Given data
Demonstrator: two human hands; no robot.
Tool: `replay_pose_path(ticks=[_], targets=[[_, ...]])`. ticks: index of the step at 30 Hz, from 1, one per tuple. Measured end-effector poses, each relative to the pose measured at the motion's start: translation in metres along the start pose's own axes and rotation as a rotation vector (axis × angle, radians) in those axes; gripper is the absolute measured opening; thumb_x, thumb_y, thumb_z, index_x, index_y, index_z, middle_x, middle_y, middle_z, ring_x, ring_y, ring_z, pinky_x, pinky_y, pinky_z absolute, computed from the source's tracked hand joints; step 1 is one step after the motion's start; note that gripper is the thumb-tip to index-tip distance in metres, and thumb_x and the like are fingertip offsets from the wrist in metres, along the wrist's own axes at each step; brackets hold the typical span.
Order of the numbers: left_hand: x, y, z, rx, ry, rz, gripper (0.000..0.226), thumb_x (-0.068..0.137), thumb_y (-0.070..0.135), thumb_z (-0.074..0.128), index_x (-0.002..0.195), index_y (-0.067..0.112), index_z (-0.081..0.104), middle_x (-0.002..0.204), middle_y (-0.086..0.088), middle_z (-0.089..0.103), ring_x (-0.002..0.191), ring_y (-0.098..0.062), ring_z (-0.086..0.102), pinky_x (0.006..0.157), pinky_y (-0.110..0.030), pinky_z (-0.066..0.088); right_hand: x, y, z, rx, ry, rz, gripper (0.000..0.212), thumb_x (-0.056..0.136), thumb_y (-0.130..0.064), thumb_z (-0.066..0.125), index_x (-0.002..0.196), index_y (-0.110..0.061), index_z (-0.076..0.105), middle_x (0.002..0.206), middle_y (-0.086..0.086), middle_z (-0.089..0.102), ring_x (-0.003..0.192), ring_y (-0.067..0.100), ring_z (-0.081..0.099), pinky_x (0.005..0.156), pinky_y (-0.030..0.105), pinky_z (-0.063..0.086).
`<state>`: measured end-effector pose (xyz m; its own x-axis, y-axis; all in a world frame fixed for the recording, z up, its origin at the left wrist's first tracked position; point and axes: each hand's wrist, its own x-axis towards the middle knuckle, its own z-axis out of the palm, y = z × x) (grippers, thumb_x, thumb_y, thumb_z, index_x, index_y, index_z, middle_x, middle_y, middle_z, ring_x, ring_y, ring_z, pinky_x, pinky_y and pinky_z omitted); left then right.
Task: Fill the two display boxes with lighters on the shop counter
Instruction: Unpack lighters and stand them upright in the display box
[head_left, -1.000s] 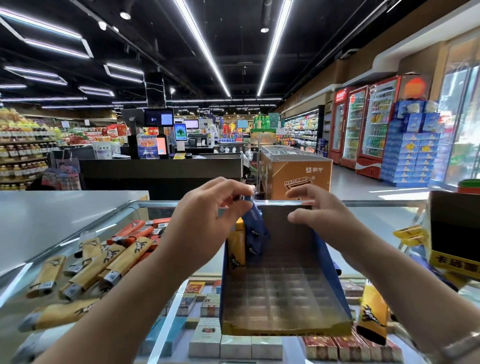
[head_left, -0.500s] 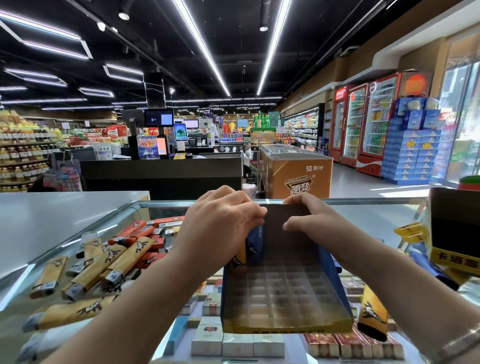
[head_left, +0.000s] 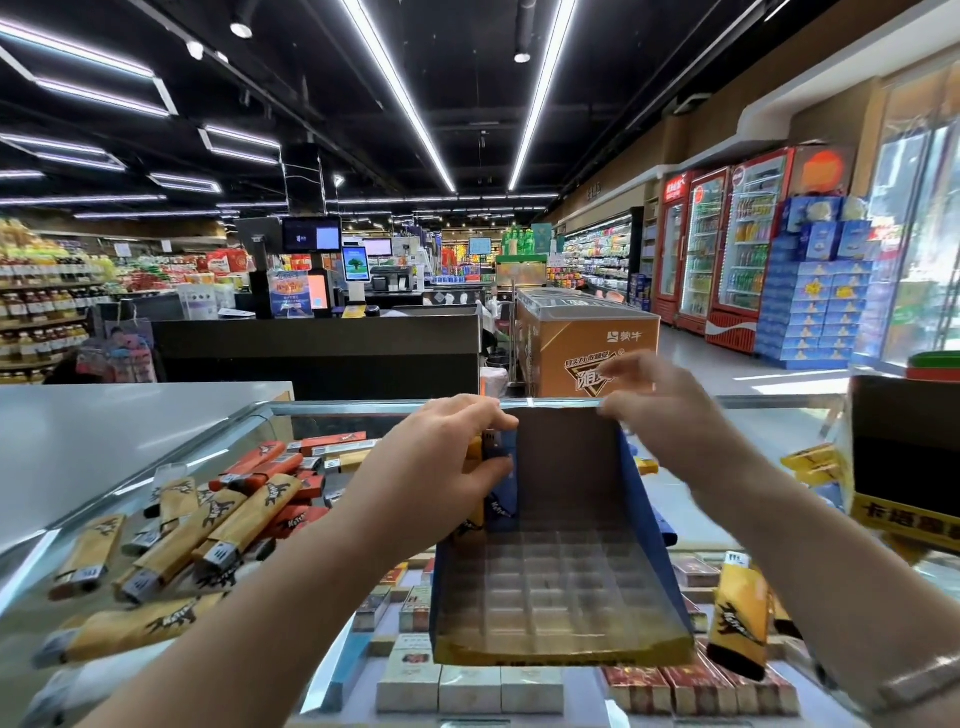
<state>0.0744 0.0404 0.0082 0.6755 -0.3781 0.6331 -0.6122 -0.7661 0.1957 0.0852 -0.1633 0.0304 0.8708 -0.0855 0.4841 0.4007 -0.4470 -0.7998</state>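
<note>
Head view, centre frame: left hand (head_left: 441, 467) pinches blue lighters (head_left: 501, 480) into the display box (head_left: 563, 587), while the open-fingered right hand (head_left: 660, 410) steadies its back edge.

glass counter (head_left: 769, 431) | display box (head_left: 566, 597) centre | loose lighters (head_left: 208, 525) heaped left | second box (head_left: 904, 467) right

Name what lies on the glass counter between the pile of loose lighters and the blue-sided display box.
In the head view, the person's left hand and forearm cross that stretch, between the pile of orange and yellow lighters and the blue-sided cardboard display box.
</note>
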Motion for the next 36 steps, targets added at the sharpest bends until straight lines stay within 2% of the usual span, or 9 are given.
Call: replay_pose_path(ticks=[3,9,14,19,21,24,28,32,36], targets=[[0.0,0.0,0.001,0.015,0.025,0.004,0.028,0.085,0.028,0.062,0.114,0.027,0.058,0.126,0.01,0.056,0.117,-0.009,0.047,0.09,-0.021,0.038,0.005,-0.002,-0.026,-0.157,0.188,-0.109,0.016,0.085,-0.006,0.056,0.079,-0.02,0.058,0.079,-0.001,0.058,0.071,0.011,0.053,0.059,0.024,0.045],[0.001,0.003,0.001,0.015,0.053,0.01,0.025,0.084,0.025,0.063,0.109,0.023,0.06,0.119,0.007,0.06,0.111,-0.01,0.05,0.086,-0.019,0.038,0.002,0.011,-0.017,-0.611,-0.374,0.241,0.005,0.085,-0.01,0.062,0.08,-0.011,0.062,0.074,0.005,0.06,0.065,0.013,0.052,0.052,0.022,0.042],[0.002,0.001,0.001,0.042,0.083,-0.013,0.022,0.084,0.024,0.064,0.106,0.022,0.06,0.116,0.006,0.061,0.108,-0.012,0.052,0.082,-0.021,0.041,0.003,0.019,-0.012,-0.683,-0.508,0.316,0.021,0.082,-0.01,0.065,0.101,-0.003,0.064,0.073,0.008,0.058,0.065,0.017,0.054,0.051,0.023,0.045],[0.001,-0.002,0.0,0.067,0.081,-0.086,0.019,0.085,0.029,0.06,0.102,0.023,0.054,0.113,0.007,0.06,0.107,-0.013,0.05,0.082,-0.033,0.047,0.002,0.025,-0.006,-0.727,-0.586,0.3,0.015,0.08,-0.009,0.065,0.094,-0.007,0.064,0.085,0.01,0.062,0.074,0.018,0.059,0.056,0.022,0.045],[0.002,-0.002,0.0,0.067,0.073,-0.102,0.017,0.086,0.028,0.06,0.1,0.023,0.052,0.113,0.006,0.06,0.106,-0.013,0.05,0.081,-0.029,0.046,0.002,0.026,-0.006,-0.707,-0.563,0.277,0.006,0.082,-0.006,0.06,0.083,-0.012,0.058,0.078,0.006,0.056,0.068,0.015,0.053,0.051,0.02,0.039],[0.003,-0.003,-0.002,0.056,0.071,-0.149,0.015,0.086,0.026,0.059,0.098,0.023,0.051,0.112,0.002,0.061,0.102,-0.015,0.051,0.077,-0.027,0.043,0.008,0.033,-0.009,-0.628,-0.367,0.211,0.025,0.08,0.0,0.056,0.072,-0.021,0.043,0.076,0.002,0.047,0.067,0.011,0.044,0.053,0.023,0.032],[0.003,-0.003,-0.005,0.041,0.066,-0.218,0.012,0.086,0.025,0.056,0.094,0.024,0.047,0.106,0.001,0.061,0.093,-0.016,0.052,0.073,-0.029,0.045,0.018,0.045,-0.012,-0.673,-0.149,0.113,0.023,0.08,0.002,0.05,0.071,-0.019,0.046,0.076,0.002,0.049,0.075,0.02,0.048,0.063,0.03,0.039],[0.003,-0.005,-0.006,0.055,0.075,-0.236,0.013,0.086,0.028,0.055,0.095,0.025,0.046,0.093,0.006,0.055,0.085,-0.014,0.05,0.07,-0.03,0.047,0.023,0.054,-0.001,-0.751,-0.232,0.016,0.047,0.081,0.007,0.046,0.116,-0.022,0.055,0.121,0.005,0.057,0.108,0.023,0.05,0.084,0.034,0.045],[0.004,-0.006,-0.005,0.052,0.091,-0.229,0.013,0.087,0.028,0.055,0.095,0.025,0.045,0.089,0.008,0.052,0.086,-0.015,0.05,0.072,-0.032,0.049,0.026,0.068,0.018,-0.951,-0.443,-0.041,0.079,0.083,0.01,0.037,0.147,-0.031,0.019,0.157,-0.005,0.014,0.144,0.017,0.006,0.115,0.048,0.015]])
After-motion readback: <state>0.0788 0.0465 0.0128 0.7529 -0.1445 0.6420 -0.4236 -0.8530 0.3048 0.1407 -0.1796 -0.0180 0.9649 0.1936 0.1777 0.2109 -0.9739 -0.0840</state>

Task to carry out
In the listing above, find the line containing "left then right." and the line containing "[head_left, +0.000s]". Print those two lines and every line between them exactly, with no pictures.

Written reply
`<state>`: measured end-effector pose (xyz m; its own x-axis, y-axis; all in a world frame fixed for the recording, z up, its origin at the left wrist's first tracked position; point and axes: each hand's wrist, its own x-axis towards the middle knuckle, its own z-axis out of the palm, y = z × x) (grippers, thumb_x, thumb_y, thumb_z, index_x, index_y, index_z, middle_x, middle_y, middle_z, ring_x, ring_y, ring_z, pinky_x, pinky_y and pinky_z omitted); left then right.
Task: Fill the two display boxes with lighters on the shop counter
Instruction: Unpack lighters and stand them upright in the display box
[head_left, -1.000s] 
[head_left, -0.500s] 
[head_left, +0.000s] 

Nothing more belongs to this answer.